As part of his research, Reza built the Machine Learning Algorithms behind Twitter’s who-to-follow system, the first product to use Machine Learning at Twitter. Reza is the initial creator of the Linear Algebra Package in Apache Spark. Through Apache Spark, Reza’s work has been incorporated into industrial and academic cluster computing environments. In addition to research, Reza designed and teaches two PhD-level classes at Stanford: Distributed Algorithms and Optimization (CME 323), and Discrete Mathematics and Algorithms (CME 305).

Presentations

Scaling computer vision in the cloud Session

Providing customized computer vision solutions to a large number of users is a challenge. Matroid allows the creation and serving of computer vision models and algorithms, model sharing between users, and serving infrastructure at scale. Reza Zadeh offers an overview of Matroid's pipeline, which uses TensorFlow, Kubernetes, and Amazon Web Services.

Matthew Zeiler is the founder and CEO of Clarifai, where he is applying his award-winning research to create the best visual recognition solutions for businesses and developers and power the next generation of intelligent apps. An artificial intelligence expert, Matt led groundbreaking research in computer vision, alongside renowned machine learning pioneers Geoff Hinton and Yann LeCun, that has propelled the image recognition industry from theory to real-world practice.

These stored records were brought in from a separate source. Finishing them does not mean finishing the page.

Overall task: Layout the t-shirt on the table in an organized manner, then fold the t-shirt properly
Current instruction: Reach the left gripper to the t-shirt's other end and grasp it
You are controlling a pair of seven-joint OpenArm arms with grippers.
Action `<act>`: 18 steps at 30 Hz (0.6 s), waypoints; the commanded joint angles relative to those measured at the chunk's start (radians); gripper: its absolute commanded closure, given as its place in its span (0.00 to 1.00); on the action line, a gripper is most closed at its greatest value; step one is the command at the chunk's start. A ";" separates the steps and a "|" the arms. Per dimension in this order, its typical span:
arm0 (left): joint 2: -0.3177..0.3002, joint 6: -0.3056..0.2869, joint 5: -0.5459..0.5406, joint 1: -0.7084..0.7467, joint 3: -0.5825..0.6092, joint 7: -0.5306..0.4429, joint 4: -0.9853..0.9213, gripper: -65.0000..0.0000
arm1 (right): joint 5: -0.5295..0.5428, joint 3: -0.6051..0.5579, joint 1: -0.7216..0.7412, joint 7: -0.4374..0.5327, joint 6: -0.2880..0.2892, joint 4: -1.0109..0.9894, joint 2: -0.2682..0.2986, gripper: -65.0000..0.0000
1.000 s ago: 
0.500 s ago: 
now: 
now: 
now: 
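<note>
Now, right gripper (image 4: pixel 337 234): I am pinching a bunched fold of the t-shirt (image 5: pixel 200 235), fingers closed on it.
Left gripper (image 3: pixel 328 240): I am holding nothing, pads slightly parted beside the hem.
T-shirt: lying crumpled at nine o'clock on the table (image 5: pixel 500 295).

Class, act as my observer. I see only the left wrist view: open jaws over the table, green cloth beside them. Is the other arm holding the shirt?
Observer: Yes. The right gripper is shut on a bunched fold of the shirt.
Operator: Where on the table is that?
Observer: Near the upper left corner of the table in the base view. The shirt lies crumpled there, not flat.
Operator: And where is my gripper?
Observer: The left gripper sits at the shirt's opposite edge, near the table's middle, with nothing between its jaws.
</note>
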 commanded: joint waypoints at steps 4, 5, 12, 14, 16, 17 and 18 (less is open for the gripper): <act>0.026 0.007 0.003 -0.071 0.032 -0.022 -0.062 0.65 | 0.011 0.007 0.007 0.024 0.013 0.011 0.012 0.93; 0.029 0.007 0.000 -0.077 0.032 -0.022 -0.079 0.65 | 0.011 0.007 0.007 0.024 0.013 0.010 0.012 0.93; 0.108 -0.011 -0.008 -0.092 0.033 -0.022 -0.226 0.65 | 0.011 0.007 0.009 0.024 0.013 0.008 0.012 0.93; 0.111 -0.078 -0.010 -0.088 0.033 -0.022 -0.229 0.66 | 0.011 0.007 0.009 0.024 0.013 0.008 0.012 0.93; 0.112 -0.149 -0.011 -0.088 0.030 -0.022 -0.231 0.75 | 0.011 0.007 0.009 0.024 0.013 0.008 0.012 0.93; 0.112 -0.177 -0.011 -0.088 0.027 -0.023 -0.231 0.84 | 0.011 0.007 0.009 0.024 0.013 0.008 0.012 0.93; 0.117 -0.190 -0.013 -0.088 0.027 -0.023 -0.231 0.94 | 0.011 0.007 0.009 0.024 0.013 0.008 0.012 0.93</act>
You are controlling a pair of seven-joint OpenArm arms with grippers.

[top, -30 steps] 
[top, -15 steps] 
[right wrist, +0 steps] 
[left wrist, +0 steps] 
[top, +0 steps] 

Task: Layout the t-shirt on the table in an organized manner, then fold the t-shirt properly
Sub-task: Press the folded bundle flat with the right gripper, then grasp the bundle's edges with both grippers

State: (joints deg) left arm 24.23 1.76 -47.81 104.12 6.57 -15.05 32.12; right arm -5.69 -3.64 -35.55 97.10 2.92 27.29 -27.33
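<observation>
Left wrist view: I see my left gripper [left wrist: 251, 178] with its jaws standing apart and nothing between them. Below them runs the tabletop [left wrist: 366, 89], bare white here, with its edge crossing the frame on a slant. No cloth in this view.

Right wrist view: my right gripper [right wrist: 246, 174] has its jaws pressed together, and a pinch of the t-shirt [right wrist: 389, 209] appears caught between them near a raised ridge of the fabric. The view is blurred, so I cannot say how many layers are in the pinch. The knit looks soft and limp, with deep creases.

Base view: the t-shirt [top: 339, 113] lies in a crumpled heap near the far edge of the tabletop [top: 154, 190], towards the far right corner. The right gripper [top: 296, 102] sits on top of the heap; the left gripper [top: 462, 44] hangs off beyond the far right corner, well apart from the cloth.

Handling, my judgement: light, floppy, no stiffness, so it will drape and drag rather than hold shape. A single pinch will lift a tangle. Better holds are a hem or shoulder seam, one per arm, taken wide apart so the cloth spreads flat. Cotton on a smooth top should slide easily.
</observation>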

He holds a PhD in machine learning from NYU.

Presentations

Meet the Expert with Matt Zeiler (Clarifai) Meet the Experts

Matt is available to answer your questions about recent advances in computer vision and how you might be able to use them in your work.

Risks, hidden costs, and how to escape the black hole of machine learning technical debt Session

AI-powered machine learning technologies bring a higher and more complex level of technical debt to applications. Matt Zeiler shares best practices for companies hoping to build AI into their businesses and explores how machine learning increases technical debt, the key contributors, and how to avoid or reduce technical debt related to machine learning.

Jun-Yan Zhu is a PhD student at the Berkeley AI Research (BAIR) Lab, where he’s working on computer vision, graphics, and machine learning with Alexei A. Efros. His research goal is to build machines capable of recreating the visual world. Jun-Yan holds a BE from Tsinghua University and was previously a PhD student at CMU. He is currently supported by the Facebook Graduate Fellowship.

Presentations

Learning to recreate our visual world Session

Jun-Yan Zhu explains how to learn natural image statistics directly from large-scale data and explores a class of image-generation and editing operations that constrain their output to look realistic according to the learned image statistics.

Lindsey Anderson-Zuloaga is a data scientist for HireVue. She holds a PhD in experimental physics.

Presentations

Algorithms for hire Session

Lindsey Zuloaga explains how machine learning from video interviews is disrupting the human resources space, bringing top candidates to the attention of recruiters and drastically reducing the time and energy companies spend finding and assessing potential employees.